The idea has floated in Jesse Collette's mind for about three years, ever since his job took him to Alaska where he came by a big yellow orb protruding from the ground, representing the sun.
He was at the head of Anchorage's Light Speed Planet Walk, a scaled solar system that guides visitors about 17 miles from the blazing star to Mercury, Venus, Earth, Mars, Jupiter, Saturn, Uranus, Neptune and lastly Pluto - all relatively sized and placed in order of each other.
The space between each is based on a leisurely pace equated to the speed of light; Planet Walkers in Anchorage take roughly eight minutes to arrive at Earth from the sun, the same time it takes for light to travel between our planet and its star. It takes about five hours and 42 minutes to end at Pluto.
"Just the scale of it," Collette, 64, said of the display. "When you see the model, you realize the solar system is the Sun, and we're just balls of dust like a flea on the back of an elephant."
And now, he's attempting to bring the concept to his home in Colorado Springs.
On Thursday he presented to the city's Parks, Recreation and Cultural Services advisory board his vision to place a sun measuring 21 feet in diameter in America the Beautiful Park downtown, with smaller planets arrayed along the Santa Fe Trail.

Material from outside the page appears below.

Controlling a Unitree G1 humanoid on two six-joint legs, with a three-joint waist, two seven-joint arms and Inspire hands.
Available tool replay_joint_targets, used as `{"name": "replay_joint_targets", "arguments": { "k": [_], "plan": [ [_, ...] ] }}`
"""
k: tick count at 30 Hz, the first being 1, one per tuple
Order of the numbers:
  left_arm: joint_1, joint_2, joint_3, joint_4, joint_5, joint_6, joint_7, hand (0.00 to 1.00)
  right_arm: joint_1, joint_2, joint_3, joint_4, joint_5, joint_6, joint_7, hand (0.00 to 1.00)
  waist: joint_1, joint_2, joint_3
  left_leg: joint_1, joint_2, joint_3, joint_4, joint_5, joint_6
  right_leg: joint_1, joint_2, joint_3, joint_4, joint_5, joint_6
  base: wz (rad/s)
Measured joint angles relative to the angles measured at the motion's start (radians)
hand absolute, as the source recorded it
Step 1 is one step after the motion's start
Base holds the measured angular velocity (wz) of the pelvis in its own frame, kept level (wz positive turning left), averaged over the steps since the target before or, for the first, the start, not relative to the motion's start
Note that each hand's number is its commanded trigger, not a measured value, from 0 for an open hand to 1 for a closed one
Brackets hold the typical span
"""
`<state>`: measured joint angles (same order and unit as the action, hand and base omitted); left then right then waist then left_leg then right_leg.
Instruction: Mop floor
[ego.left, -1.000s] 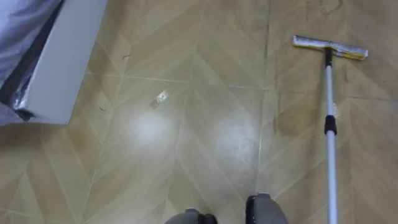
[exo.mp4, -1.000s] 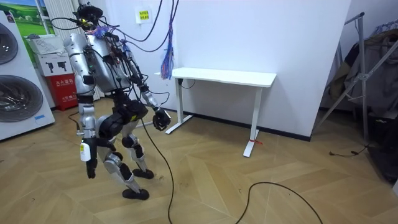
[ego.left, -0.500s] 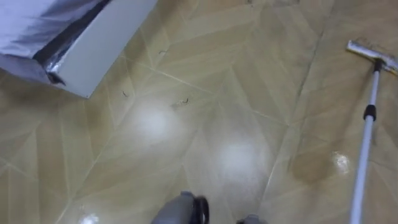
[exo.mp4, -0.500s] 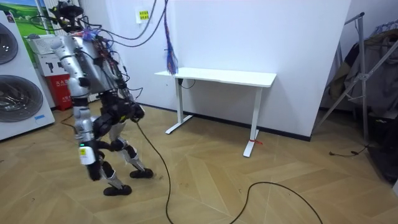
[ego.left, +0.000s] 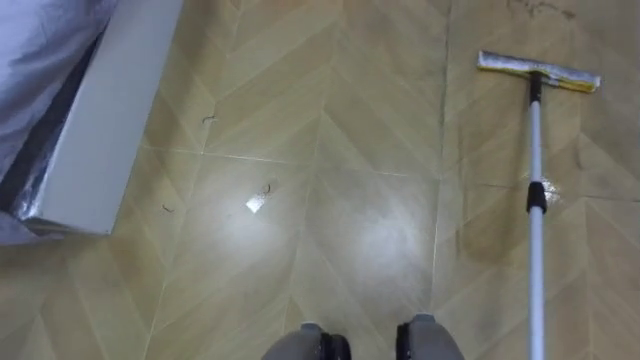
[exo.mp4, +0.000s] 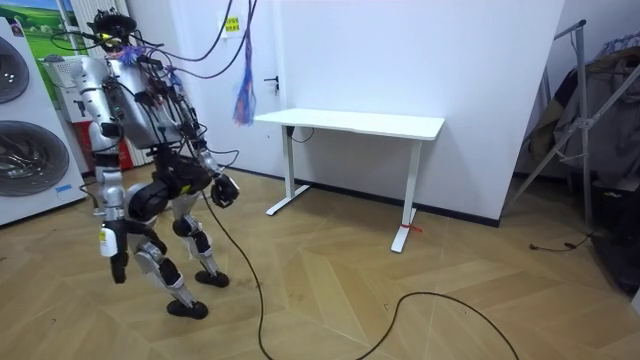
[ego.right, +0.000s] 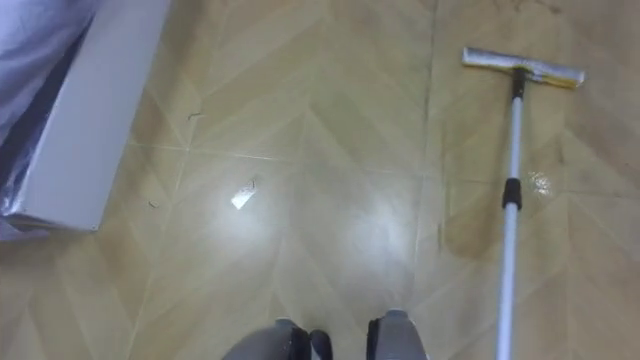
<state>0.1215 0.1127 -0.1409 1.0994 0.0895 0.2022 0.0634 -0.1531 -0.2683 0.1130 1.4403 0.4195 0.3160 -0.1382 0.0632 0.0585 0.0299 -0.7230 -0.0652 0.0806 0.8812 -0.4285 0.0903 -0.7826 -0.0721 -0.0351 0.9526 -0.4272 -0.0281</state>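
The chest, arms and thighs wear a silver-grey metal shell, with black joints at the hips and knees. Loose dark cables and a few coloured wires hang across the chest. A black sensor frame tops the head. Each arm ends in a dark robot hand (exo.mp4: 226, 190). The feet are rounded and grey.
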Motion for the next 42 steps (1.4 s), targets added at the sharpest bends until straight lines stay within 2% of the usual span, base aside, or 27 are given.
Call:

He envisions Pluto would be a few miles south of Monument.
"It all comes down to the success of the fundraising," said Matt Mayberry, the head of Colorado Springs' cultural services who explained the city's only role with the project would be in helping determine locations. "It comes down to how exciting and compelling the project is, and I think it's certainly exciting. I think it fits well within our community, which has a deep connection to space."
Last week, Collette showed his concept to the Colorado Springs Astronomical Society at the Space Foundation. And he's also given a presentation to the city's Public Art Commission, another entity along with the Parks Board from which he'll need approval. He also expects he'll have to get the green light from El Paso County and possibly Monument and the Air Force Academy, which oversees a portion of the Santa Fe Trail where he thinks Neptune could land.
Planet Walk Colorado Springs, with a small board that Collette chairs, incorporated earlier this week with the expectation of contracting with a 501(c)(3) organization that would handle accounting.
"Once that happens, we can start fundraising in earnest," Collette said.
As for cost, "it's a big I-don't-know," he said. He knows $518,000 went into Anchorage's Planet Walk, but that was built in 2006. His idea is to recruit local businesses and groups to "sponsor" the planets, each with informational signage.
He told the Parks Board Thursday that the plan was to create an endowment from the donations that would pay for future maintenance. Vandalism, he said, could be an issue - especially to the big sun.
"It's a really neat initiative," parks Director Karen Palus said. "I think there's a really neat connection for kids to be able to understand and learn more about what's out there."
An engineer who spent his career overseeing environmental projects and designing power plants, Collette remembers reading space books as a boy and being drawn to the sciences. He hopes a Planet Walk in Colorado Springs would serve as a similar inspiration. He'd like to see it built in two years.
"Obviously, it stimulates curiosity," he said. "But I think it also puts our civilization, the human race, indeed the entire Earth into perspective, stark perspective."
He told the parks board: "Maybe that would humble us."